INITIAL CODE AND LOGIC
First of all, I took the rosettacode’s Perl implementation of the Markov chain text generator as a starting point. Let’s read it:
use strict;
use warnings;
my $file = shift || 'alice_oz.txt';
my $n = shift || 3;
my $max = shift || 200;
sub build_dict {
my ($n, @words) = @_;
my %dict;
for my $i (0 .. $#words - $n) {
my @prefix = @words[$i .. $i+$n-1];
push @{$dict{join ' ', @prefix}}, $words[$i+$n];
}
return %dict;
}
sub pick1 { $_[rand @_] }
my $text = do {
open my $fh, '<', $file;
local $/;
<$fh>;
};
my @words = split ' ', $text;
push @words, @words[0..$n-1];
my %dict = build_dict($n, @words);
my @rotor = @words[0..$n-1];
my @chain = @rotor;
for (1 .. $max) {
my $new = pick1(@{$dict{join ' ', @rotor}});
shift @rotor;
push @rotor, $new;
push @chain, $new;
}
print join(' ', @chain) . "\n";
To keep track of the following changes it’s useful to understand the basic logic steps of this code:
let’s assume we have an input file with the text all in one line (without line breaks),
first, we read all the words from input file into list @words,
append the very first $n words to the end of the list (otherwise it can preliminary stop whenever the last $n words occasionally appear as a current key),
build a hash %dict with each $n words in a row as keys and lists of possible next words as values,
starting from the first $n words as a seed, take the next one as a random choice from the list from %dict by last seen $n words as a key, stored in @rotor , accumulate all generated words in @chain and print them at the end.

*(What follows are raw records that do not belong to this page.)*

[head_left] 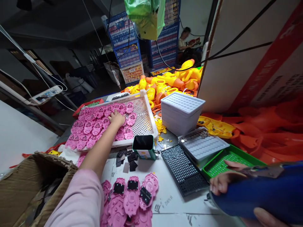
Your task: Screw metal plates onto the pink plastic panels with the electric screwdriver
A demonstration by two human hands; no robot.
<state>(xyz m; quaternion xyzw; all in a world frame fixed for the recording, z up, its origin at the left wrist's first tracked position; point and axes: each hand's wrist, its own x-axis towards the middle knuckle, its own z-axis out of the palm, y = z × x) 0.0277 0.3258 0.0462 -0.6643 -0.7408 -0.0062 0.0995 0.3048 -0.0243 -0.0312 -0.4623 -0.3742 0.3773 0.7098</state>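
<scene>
My left hand (116,119), in a pink sleeve, reaches over the white perforated tray (151,121) and touches the pink plastic toy shells (97,127) laid in rows there. Its fingers look spread, with the tips partly hidden among the shells. Nearer me lies a pile of similar pink shells (131,200), some with black rectangular pieces. At the lower right, curled fingers (220,183) show against a large blurred blue object (258,195). I cannot tell whether those fingers are my right hand or what the blue object is.
A green box (145,154) stands beside scattered dark squares (125,157). Small screws fill part of a black tray (181,168). Stacked white trays (181,116) stand behind, near a green tray (227,159). Orange-yellow parts (170,82) are heaped behind; a cardboard box (30,186) is left.
</scene>
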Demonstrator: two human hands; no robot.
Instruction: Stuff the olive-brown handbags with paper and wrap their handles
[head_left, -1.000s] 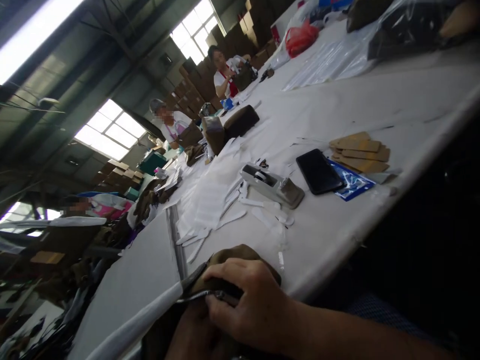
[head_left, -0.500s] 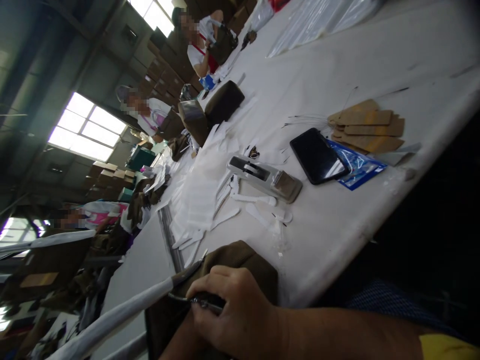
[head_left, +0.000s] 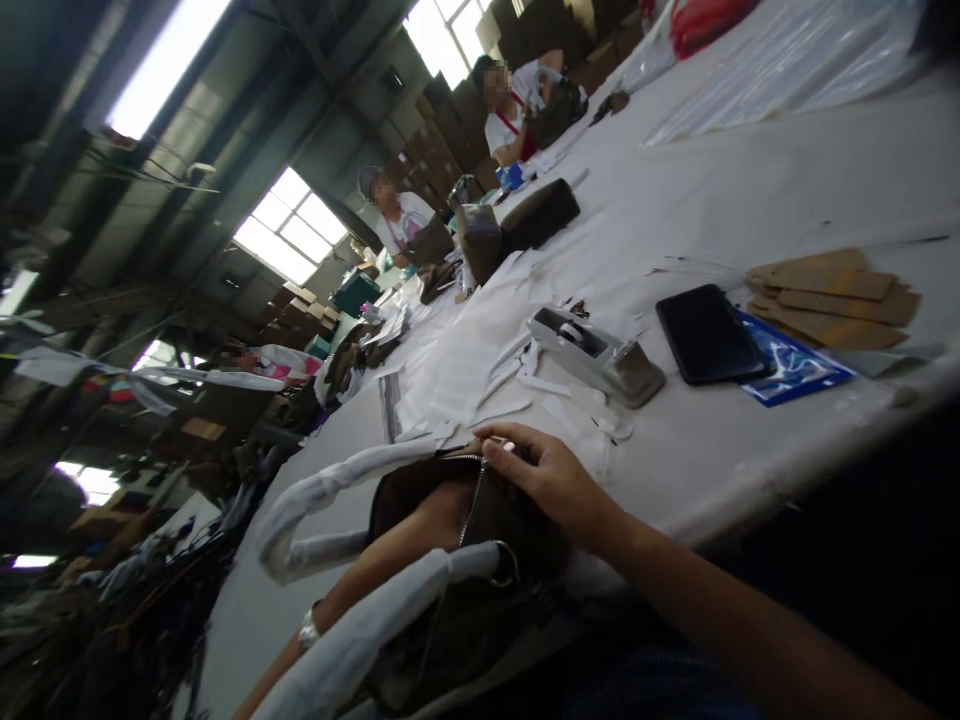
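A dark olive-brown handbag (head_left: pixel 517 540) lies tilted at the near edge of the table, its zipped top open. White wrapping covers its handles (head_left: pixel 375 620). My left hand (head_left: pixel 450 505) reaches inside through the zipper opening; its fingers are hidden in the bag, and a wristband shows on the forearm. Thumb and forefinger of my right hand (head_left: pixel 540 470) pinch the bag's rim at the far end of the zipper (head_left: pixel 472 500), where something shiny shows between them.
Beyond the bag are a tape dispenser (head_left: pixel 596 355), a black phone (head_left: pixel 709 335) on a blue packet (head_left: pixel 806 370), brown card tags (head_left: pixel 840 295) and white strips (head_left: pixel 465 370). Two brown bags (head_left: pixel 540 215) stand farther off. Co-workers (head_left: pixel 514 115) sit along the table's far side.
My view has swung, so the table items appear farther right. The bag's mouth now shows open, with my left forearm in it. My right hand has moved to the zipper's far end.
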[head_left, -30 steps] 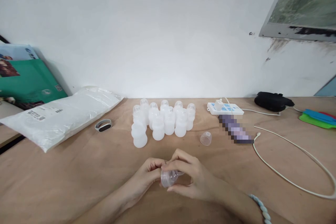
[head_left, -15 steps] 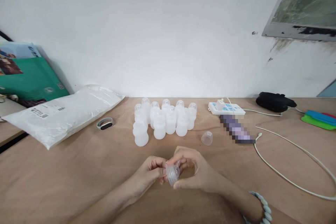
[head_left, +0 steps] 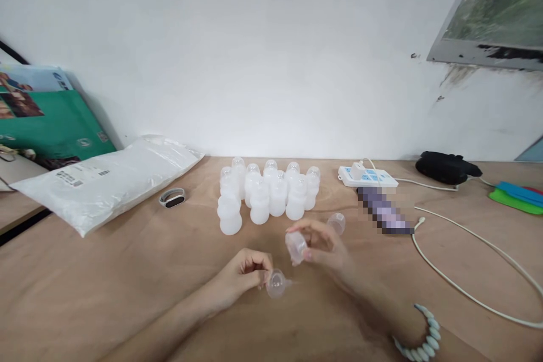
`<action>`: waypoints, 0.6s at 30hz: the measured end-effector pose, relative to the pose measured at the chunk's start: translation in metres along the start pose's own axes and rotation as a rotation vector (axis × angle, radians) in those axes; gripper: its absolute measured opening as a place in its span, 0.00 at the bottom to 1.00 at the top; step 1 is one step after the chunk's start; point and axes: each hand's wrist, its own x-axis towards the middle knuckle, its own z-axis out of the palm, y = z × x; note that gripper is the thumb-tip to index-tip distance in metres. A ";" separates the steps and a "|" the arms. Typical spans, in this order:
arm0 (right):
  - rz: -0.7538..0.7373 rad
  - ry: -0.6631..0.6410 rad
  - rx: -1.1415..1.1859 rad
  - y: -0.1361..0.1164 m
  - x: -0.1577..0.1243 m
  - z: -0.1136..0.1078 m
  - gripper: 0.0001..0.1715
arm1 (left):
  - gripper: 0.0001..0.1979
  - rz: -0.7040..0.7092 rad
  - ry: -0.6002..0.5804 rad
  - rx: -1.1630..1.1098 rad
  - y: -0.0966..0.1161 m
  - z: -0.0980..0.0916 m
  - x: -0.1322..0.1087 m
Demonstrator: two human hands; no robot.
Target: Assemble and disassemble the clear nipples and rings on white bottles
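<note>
My left hand point(head_left: 244, 271) pinches a small clear nozzle point(head_left: 276, 284) low over the worktop point(head_left: 127, 271). My right hand point(head_left: 324, 246) has its grip closed on a clear cap point(head_left: 296, 246). A moment ago both parts were together between my hands; now they are apart, the cap lifted off. Just behind lies a loose cap point(head_left: 337, 222), then the white bottles point(head_left: 267, 198).

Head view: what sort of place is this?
Likely a makeshift workbench in a plain room: a plywood table against a bare wall, a cluster of small plastic bottles, and a sealed bag.
</note>
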 end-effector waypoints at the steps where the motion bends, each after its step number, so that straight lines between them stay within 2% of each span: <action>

Note, this version has 752 bytes length.
OPTIMIZATION CHRONICLE
324 bytes:
For simplicity I started with some basic preparation:
got rid of argumets parsing and fixed the input filename to a.txt,
replaced constants with inline values (fixed them to $max=200, $n=3),
removed some unnecessary syntax sugar, spaces and tabs,
renamed functions and vars to 1-char names: pick1() -> z(), build_dict() -> b(), @words -> @w, %dict -> %d, @chain -> @c, $new -> $e, @rotor -> @r.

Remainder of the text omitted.